**Exercise aim:** Retype the whole listing below precisely.

**Supplied material:**

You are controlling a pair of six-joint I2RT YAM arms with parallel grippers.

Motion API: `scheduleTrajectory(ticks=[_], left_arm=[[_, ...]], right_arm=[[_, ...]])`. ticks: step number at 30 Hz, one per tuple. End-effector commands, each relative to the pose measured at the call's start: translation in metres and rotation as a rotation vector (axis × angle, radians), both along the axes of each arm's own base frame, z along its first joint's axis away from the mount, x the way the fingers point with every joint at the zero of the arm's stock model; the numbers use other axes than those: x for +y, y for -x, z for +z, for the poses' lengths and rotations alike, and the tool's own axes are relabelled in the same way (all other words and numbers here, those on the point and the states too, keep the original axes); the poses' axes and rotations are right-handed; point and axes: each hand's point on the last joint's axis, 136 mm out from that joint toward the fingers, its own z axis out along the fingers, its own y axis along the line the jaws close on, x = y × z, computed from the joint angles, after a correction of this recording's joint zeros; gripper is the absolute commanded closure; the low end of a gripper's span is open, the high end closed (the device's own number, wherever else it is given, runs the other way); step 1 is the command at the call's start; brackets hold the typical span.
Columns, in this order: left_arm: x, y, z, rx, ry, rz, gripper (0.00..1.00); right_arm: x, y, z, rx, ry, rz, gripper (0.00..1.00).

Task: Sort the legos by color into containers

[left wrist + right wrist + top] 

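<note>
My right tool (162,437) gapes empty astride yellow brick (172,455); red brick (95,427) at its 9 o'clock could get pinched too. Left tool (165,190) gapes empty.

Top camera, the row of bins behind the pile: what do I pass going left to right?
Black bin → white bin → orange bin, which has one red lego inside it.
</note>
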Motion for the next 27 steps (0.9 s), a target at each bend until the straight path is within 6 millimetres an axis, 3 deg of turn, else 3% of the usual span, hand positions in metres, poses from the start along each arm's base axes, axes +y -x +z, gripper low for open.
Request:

**Problem solution:**
You are controlling a pair of six-joint I2RT YAM arms with parallel grippers.

Motion API: `scheduleTrajectory(ticks=[_], left_arm=[[_, ...]], right_arm=[[_, ...]])`. ticks: step number at 30 Hz, one per tuple. End-effector commands, each relative to the pose measured at the call's start: translation in metres and rotation as a rotation vector (axis × angle, radians), both along the axes of each arm's own base frame, z along its first joint's axis away from the mount, x the way the fingers point with every joint at the zero of the arm's stock model; the numbers use other axes than those: x for +y, y for -x, z for +z, for the poses' lengths and rotations alike, and the tool's own axes are relabelled in the same way (all other words and numbers here, those on the point and the states too, keep the original axes); the poses' axes and rotations are right-handed; point and axes: each hand's point on the last joint's axis, 136 mm out from that joint toward the fingers, its own z axis out along the fingers, its own y axis along the line the jaws close on, x = y × z, computed from the joint angles, after a correction of this recording's joint zeros; gripper is the absolute commanded closure; the low end of a gripper's span is open, the high end closed (the device's own number, wherever else it is given, runs the other way); step 1 is the command at the call's start; brackets hold the typical span.
Columns, in this order: left_arm: x, y, z, rx, ry, rz, gripper (0.00..1.00); right_arm: x, y, z, rx, ry, rz, gripper (0.00..1.00).

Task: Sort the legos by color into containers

[left wrist + right wrist + top] 

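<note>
My right tool (162,437) gapes empty astride yellow brick (172,455); red brick (95,427) at its 9 o'clock could get pinched too. Left tool (165,190) gapes empty.

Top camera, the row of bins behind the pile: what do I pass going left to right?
Black bin → white bin → orange bin, which has one red lego inside it.
</note>
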Motion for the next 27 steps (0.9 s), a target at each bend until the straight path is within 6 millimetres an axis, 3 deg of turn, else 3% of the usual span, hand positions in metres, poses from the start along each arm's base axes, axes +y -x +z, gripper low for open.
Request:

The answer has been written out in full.